What is needed: Tally every line in the entries below that holds "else", then give only the total.

Collected data:
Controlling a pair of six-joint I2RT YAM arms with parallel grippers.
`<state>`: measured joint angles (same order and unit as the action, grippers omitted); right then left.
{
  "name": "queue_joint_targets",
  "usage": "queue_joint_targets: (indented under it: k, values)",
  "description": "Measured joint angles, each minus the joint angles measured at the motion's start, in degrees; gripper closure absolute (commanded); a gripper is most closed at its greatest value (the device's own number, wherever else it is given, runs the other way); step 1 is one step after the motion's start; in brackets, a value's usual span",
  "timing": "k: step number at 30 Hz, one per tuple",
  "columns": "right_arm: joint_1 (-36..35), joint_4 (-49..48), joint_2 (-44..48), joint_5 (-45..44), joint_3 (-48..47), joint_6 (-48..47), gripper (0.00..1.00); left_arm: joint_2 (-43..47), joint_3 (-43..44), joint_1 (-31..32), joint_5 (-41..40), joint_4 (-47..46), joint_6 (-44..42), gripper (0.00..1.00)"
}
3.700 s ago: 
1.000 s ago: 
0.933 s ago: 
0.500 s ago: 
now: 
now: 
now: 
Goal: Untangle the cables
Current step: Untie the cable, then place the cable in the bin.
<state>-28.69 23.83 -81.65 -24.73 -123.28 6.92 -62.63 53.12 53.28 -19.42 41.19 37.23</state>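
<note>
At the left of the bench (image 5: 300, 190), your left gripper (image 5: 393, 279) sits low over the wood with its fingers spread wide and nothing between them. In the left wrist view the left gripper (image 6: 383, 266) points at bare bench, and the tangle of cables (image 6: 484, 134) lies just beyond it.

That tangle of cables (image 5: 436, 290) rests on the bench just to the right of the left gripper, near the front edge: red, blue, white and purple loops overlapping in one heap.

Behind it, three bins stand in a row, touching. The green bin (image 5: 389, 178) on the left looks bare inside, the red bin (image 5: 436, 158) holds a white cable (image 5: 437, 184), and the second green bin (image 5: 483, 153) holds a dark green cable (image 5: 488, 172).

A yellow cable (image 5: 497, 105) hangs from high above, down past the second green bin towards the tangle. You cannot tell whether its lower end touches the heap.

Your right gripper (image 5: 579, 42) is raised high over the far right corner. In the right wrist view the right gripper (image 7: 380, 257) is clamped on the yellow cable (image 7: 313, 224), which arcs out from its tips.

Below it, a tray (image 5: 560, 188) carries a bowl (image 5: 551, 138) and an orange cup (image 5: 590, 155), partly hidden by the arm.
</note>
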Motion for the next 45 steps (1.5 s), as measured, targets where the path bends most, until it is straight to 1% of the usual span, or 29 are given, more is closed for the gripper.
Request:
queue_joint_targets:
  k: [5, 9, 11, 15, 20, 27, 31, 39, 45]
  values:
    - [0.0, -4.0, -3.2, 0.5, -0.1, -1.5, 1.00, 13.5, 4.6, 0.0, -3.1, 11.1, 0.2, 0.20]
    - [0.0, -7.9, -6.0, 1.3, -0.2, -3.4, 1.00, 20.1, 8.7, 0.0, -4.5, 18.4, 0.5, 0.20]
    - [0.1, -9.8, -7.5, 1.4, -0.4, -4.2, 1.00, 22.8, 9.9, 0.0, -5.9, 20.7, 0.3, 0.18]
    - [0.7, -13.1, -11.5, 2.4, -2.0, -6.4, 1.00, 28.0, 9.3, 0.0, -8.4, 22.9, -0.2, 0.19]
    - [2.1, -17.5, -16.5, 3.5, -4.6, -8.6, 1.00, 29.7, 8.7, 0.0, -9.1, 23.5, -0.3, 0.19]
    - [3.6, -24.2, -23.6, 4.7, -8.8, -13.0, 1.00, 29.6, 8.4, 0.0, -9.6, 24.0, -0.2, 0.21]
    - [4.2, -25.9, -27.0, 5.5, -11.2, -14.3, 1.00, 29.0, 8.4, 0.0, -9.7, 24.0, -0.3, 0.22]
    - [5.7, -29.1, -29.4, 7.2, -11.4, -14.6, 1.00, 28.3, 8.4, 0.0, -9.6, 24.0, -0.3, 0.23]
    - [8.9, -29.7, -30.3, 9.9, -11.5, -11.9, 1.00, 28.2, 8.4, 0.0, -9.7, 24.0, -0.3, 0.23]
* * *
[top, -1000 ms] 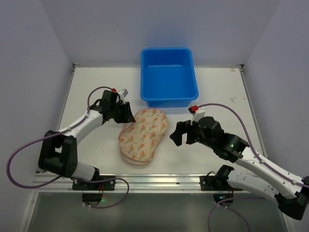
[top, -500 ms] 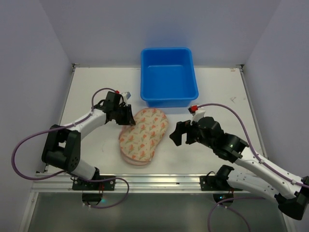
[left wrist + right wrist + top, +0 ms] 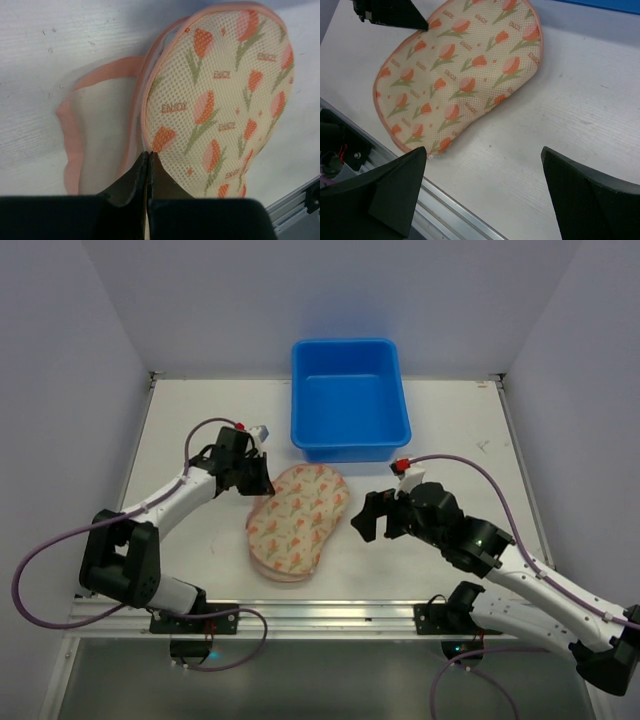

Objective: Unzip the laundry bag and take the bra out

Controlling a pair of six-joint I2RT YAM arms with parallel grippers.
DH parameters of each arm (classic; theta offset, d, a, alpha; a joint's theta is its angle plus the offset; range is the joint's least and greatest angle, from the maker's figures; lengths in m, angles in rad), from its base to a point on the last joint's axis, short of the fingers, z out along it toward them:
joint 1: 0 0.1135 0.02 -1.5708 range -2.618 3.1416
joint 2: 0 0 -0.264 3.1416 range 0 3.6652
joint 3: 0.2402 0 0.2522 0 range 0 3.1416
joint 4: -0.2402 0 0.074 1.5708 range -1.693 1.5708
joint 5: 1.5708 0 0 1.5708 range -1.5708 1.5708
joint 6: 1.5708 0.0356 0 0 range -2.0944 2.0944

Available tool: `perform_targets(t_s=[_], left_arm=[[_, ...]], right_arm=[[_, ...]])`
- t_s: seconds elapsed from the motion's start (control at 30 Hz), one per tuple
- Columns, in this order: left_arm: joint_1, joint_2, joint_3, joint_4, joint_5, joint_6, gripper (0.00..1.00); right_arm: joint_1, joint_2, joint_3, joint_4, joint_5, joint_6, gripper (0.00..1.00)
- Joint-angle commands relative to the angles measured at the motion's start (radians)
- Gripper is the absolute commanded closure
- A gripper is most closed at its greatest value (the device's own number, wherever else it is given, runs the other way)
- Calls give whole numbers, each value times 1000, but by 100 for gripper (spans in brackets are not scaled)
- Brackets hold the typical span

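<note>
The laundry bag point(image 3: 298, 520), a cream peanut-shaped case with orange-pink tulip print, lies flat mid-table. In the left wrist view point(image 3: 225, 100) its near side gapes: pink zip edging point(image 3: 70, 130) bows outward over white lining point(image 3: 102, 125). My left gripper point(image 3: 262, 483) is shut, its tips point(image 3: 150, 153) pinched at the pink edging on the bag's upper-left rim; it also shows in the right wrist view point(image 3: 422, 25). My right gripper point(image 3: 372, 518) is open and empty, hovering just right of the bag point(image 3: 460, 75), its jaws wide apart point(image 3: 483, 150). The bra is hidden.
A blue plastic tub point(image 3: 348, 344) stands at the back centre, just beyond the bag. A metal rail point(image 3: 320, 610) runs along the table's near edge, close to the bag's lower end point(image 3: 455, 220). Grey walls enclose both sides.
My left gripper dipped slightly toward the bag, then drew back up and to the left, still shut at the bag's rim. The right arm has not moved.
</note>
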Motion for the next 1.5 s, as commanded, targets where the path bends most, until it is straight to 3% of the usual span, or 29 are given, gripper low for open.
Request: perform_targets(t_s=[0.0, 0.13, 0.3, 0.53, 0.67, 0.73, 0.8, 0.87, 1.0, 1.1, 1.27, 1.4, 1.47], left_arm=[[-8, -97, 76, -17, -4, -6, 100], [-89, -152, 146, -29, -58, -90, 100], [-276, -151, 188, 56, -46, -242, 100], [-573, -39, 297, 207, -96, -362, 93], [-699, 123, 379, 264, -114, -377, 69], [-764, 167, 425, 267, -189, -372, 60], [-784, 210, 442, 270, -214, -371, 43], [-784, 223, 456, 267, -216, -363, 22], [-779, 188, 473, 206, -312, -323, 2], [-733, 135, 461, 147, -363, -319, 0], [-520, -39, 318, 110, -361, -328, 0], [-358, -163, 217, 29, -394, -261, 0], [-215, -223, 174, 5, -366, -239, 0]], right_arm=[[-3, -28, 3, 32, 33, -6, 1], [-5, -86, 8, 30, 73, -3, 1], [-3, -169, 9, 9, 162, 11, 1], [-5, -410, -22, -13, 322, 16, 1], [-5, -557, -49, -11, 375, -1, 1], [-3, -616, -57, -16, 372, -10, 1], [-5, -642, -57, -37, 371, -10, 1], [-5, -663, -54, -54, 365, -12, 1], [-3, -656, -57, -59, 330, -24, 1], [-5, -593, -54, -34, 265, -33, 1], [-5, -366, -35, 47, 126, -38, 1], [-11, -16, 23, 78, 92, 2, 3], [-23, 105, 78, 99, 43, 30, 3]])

Task response: 2